Cole Skinner was hanging from a wall above an abandoned quarry when he heard a car pull up. He and his friends bolted, racing along a narrow path on the quarry’s edge and hopping over a barbed-wire fence to exit the grounds.

The chase is part of the fun for Skinner and his friend Alex McCallum-Toppin, both 15 and pupils at a school in Faringdon, UK. The two say that they seek out places such as construction sites and disused buildings—not to get into trouble, but to explore. There are also bragging rights to be earned. “It’s just something you can say: ‘Yeah, I’ve been in an abandoned quarry’,” says McCallum-Toppin. “You can talk about it with your friends.”

Science has often looked at risk-taking among adolescents as a monolithic problem for parents and the public to manage or endure. When Eva Telzer, a neuroscientist at the University of North Carolina in Chapel Hill, asks family, friends, undergraduates or researchers in related fields about their perception of teenagers, “there’s almost never anything positive,” she says. “It’s a pervasive stereotype.” But how Alex and Cole dabble with risk—considering its social value alongside other pros and cons—is in keeping with a more complex picture emerging from neuroscience. Adolescent behaviour goes beyond impetuous rebellion or uncontrollable hormones, says Adriana Galván, a neuroscientist at the University of California, Los Angeles. “How we define risk-taking is going through a shift.”
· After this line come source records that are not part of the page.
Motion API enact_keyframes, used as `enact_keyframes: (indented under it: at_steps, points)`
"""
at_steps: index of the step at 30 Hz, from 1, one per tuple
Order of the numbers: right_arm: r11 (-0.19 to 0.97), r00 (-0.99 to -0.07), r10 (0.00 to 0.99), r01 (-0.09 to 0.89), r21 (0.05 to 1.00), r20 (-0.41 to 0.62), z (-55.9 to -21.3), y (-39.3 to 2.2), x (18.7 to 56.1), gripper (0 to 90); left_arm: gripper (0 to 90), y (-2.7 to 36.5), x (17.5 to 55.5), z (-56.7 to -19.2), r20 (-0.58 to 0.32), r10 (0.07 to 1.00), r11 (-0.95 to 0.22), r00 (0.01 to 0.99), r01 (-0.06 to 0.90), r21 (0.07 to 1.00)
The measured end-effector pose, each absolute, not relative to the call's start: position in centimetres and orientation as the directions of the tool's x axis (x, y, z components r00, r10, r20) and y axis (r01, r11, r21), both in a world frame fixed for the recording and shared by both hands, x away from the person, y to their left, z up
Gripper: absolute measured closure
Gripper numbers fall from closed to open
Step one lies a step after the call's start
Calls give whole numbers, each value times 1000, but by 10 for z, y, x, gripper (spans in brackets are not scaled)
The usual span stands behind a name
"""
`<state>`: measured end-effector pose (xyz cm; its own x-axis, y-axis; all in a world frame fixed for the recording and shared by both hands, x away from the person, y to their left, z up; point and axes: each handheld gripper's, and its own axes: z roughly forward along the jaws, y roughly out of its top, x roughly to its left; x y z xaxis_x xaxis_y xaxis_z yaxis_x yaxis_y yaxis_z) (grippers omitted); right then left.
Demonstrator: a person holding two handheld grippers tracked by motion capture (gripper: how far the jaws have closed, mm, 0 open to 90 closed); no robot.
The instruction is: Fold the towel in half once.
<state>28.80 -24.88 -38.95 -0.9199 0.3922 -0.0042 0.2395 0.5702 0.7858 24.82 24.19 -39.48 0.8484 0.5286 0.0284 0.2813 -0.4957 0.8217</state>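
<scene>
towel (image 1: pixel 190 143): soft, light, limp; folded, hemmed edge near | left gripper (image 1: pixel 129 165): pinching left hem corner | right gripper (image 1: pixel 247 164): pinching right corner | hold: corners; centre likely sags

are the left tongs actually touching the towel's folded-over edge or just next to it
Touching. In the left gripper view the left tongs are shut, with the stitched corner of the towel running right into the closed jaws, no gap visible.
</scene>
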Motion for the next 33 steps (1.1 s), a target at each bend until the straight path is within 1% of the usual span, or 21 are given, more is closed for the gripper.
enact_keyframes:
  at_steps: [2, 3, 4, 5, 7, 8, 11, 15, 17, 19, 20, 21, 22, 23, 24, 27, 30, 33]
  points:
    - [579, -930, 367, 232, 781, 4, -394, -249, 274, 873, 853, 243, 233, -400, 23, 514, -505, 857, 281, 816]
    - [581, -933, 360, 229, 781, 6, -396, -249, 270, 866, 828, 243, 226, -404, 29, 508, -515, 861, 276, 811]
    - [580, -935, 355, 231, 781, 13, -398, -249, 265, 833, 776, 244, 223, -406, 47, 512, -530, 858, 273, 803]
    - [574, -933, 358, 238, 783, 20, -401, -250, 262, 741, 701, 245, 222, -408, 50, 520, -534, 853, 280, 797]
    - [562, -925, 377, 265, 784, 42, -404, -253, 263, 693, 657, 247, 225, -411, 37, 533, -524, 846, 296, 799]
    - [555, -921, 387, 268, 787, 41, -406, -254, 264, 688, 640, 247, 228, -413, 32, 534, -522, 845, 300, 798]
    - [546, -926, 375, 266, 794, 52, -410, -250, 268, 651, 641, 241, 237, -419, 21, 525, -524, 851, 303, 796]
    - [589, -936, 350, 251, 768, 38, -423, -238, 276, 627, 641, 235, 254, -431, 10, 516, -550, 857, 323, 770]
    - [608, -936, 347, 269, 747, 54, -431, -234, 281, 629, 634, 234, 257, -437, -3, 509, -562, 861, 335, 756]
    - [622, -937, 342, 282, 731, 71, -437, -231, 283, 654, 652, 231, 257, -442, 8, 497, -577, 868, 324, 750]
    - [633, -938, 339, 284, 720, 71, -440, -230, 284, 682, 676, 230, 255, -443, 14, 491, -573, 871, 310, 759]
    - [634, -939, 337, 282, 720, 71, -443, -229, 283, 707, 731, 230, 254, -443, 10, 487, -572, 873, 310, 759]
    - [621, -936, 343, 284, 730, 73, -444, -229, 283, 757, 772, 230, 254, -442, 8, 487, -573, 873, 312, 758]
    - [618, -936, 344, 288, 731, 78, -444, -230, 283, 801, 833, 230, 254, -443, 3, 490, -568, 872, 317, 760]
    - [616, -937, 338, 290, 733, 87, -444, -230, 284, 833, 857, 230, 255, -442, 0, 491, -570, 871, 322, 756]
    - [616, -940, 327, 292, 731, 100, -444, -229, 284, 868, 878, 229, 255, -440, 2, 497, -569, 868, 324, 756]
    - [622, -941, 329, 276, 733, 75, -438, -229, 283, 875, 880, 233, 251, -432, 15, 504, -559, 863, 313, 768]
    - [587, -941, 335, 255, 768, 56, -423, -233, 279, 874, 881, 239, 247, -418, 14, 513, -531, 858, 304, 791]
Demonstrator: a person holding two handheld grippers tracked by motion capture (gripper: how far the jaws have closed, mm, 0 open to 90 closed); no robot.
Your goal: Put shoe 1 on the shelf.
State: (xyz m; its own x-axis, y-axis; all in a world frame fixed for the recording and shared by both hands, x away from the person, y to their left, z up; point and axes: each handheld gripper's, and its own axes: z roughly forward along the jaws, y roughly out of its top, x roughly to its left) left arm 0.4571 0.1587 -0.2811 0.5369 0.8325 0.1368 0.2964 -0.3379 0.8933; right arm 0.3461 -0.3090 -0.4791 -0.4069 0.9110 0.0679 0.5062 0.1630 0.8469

Adolescents do take more risks than adults, and the consequences can include injury, death, run-ins with the law and even long-term health problems. But lab studies in the past decade have revealed layers of nuance in how young people assess risks. In some situations, teenagers can be more risk-averse than their older peers. And they navigate a broader range of risks than has typically been considered in the lab, including social risks and positive risks—such as trying out for a sports team. These types of behaviour seem to have different effects on the brain.

How adolescents interact with risk is important. Work on the neural underpinnings of risky behaviour can inform guidelines and laws for teens who drive, for example, or the punishments they receive for violent crimes. Understanding how the teenage brain evaluates risk could even reveal predictors of mental-health conditions such as schizophrenia and depression, which often emerge in adolescence.

In more ways than one, there is a lot going on in a teenager’s head. “In fact, it’s just beautiful,” says B. J. Casey, a neuroscientist at Yale University in New Haven, Connecticut. “It’s amazing that it unfolds correctly most of the time.”

Rebel With a Cause
Adolescence is a perilous period. The death rate among 15- to 19-year-olds worldwide is about 35 percent higher than that among 10- to 14-year-olds. And risky behaviours are linked to many of the major threats to life during this time (see graphic below). Road injuries are the biggest cause of death for adolescents globally. Self-harm and other forms of violence also rank highly. Plus, some practices that can lead to poor health in adulthood—such as use of tobacco or alcohol, or sedentary lifestyles—often stem from poor choices made in the teenage years. So, risky behaviour has been a preoccupation for scientists.

Early theories focused on a perceived imbalance in the developing brain. Areas linked with impulsivity and heightened sensitivity to reward, especially in the social realm, get an early boost in activity, whereas those governing cognitive processes such as working memory develop smoothly throughout adolescence.

Neuroscientists likened the emerging picture of the teenage brain to that of a car with a revving accelerator and faulty brakes. This fit the developmental data, but not the fact that many teenagers show no proclivity for risk-taking, says Ted Satterthwaite, a psychiatrist and neuroimaging researcher at the University of Pennsylvania in Philadelphia. A 2016 survey of more than 45,000 US teenagers found that 61 percent had not tried cigarettes by age 17–18, for example; some 29 percent had never drunk alcohol.

Most neuroscientists now acknowledge that neural systems developing at different rates do not mean that the brain is unbalanced. “It’s a vulnerable period, but it’s not vulnerable just because there’s something going wrong with their brains,” says Satterthwaite.

And so work has shifted to looking at a broader range of risks and environmental influences. For many teenagers, says Dahl, there is risk in relatively benign experiences, such as standing up for a friend or asking someone on a date. “Taking a social risk—those feel more salient.”